The latest from George Zimmerman’s brother Robert:
Robert Zimmerman Jr: ‘What Makes People Angry Enough To Attack The Way Trayvon Did?’
The Huffington Post
By Jermaine Spradley
Posted: 07/14/2013
http://www.huffingtonpost.com/2013/07/14/robert-zimmerman-jr_n_3593739.html
As the verdict in the George Zimmerman trial settles into the American consciousness, Robert Zimmerman Jr., the brother of George Zimmerman, sat with Piers Morgan immediately following the verdict to discuss the trial and what he thinks is next for his brother.
Near the end of the interview, CNN anchor Don Lemon felt compelled to ask Zimmerman Jr. a question on the potential opportunity for racial healing now that such a polarizing case has come to an end.
Lemon asked:
“You said you want to start some sort of dialogue, and much has been made about race in this particular case. And you, your brother, your family—you have a unique opportunity in this country to address that. What would you like to see happen when it comes to race, healing the divide, and do you plan to do anything about that, and will you ask your brother to do anything about that?”
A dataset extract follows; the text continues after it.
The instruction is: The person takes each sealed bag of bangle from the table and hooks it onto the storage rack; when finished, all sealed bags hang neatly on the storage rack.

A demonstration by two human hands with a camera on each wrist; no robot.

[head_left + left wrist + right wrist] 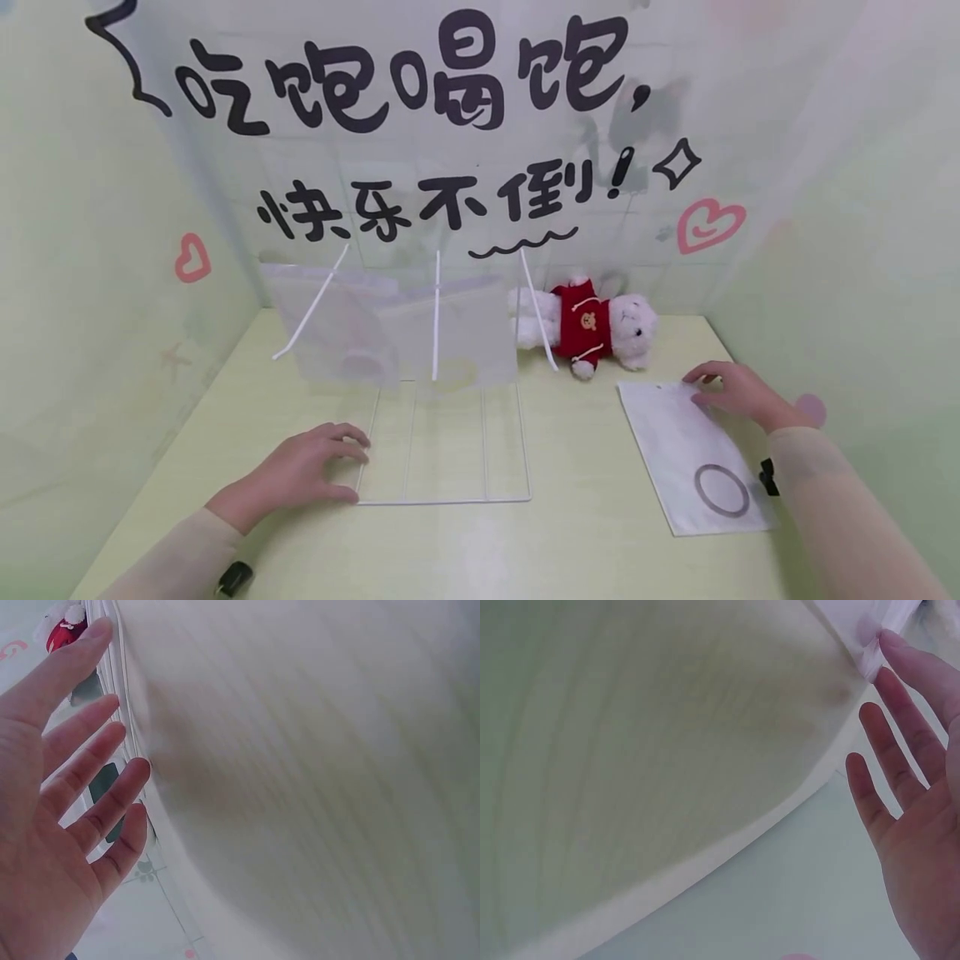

What seemed like a chance for Zimmerman Jr. to begin some semblance of a reconciliation process quickly morphed into a bizarre indictment of Trayvon Martin, the 17-year-old shot and killed by George Zimmerman.
“I want to know what makes people angry enough to attack someone the way Trayvon Martin did. I want to know if it is true, and I don’t know if it’s true, that Trayvon Martin was looking to procure firearms, was growing dru.. marijuana plants or was making ‘lean’ or whatever he was doing. I want to know that every minor, high schooler that would be reaching out in some way for help and they may feel it’s by procuring firearms or whatever it is they may be doing, that they have some kind of help.”
This is not the first time Zimmerman Jr.’s words have caused controversy. In March, Zimmerman Jr. tweeted a picture that showed perceived similarities of Trayvon Martin and De’Marquise Kareem Elkins, a teenager from Georgia accused of killing a 13-month-old boy.
Excellent analysis….. The question remains whether the Obama DOJ will seek to retry the matter…… He’s in a no win situation….. Now if he’d paid as much attention to the eliminating of the Constitituon protections as he’s paid to this case I could see him justifying prosecution…. Other than than… The matter should not be prosecuted based upon public popularity…. If that were the reasoning…. He should have gone after the banksters…..
Marv, the tenor of your posts speak much to the reasoning of your thoughts. No thanks Marv, I avoid people with your mindset.
Skin color has nothing to do with a humans intrinsic worth or ability.
Your eagerness to claim it does exposes your ignorance to the facts of genetic proof.
Your eagerness to site statistics and then link them to skin color as the cause IS Racist. It is lazy thinking that suits the laziness of lazy minds.
Education, Health, Equal access to Opportunity will unite the human race.
These three things being absent from any humans life, are barriers few can overcome.
I rail for (and with statistical facts) the need to improve Education, Health, and Equal Opportunity.